### EXERCISE INSTRUCTIONS
Only the lines from the start of the entries through the line with "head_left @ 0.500" are wanted; please output them exactly.

### DATA SHOWN
___

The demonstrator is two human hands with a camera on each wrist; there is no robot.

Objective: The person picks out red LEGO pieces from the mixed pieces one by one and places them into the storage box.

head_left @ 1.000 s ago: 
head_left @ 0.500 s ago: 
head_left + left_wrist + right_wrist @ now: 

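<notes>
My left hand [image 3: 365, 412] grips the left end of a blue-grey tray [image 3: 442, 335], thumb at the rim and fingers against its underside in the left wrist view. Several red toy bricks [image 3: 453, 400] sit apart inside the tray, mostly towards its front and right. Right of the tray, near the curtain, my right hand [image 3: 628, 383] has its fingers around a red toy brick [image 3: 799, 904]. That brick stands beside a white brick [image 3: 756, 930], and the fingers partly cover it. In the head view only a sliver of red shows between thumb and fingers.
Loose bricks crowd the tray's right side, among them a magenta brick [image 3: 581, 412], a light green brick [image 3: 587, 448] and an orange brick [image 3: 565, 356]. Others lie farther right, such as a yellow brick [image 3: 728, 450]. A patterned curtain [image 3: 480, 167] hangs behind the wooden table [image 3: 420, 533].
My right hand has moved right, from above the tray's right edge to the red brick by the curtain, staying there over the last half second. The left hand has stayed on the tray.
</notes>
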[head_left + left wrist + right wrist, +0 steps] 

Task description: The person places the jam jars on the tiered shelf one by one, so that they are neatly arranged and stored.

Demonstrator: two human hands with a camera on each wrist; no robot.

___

### ANSWER SPACE
The demonstrator is two human hands with a camera on each wrist; there is no robot.

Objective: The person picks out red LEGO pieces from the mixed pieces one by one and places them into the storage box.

head_left @ 1.000 s ago: 
head_left @ 0.500 s ago: 

The output is now complete.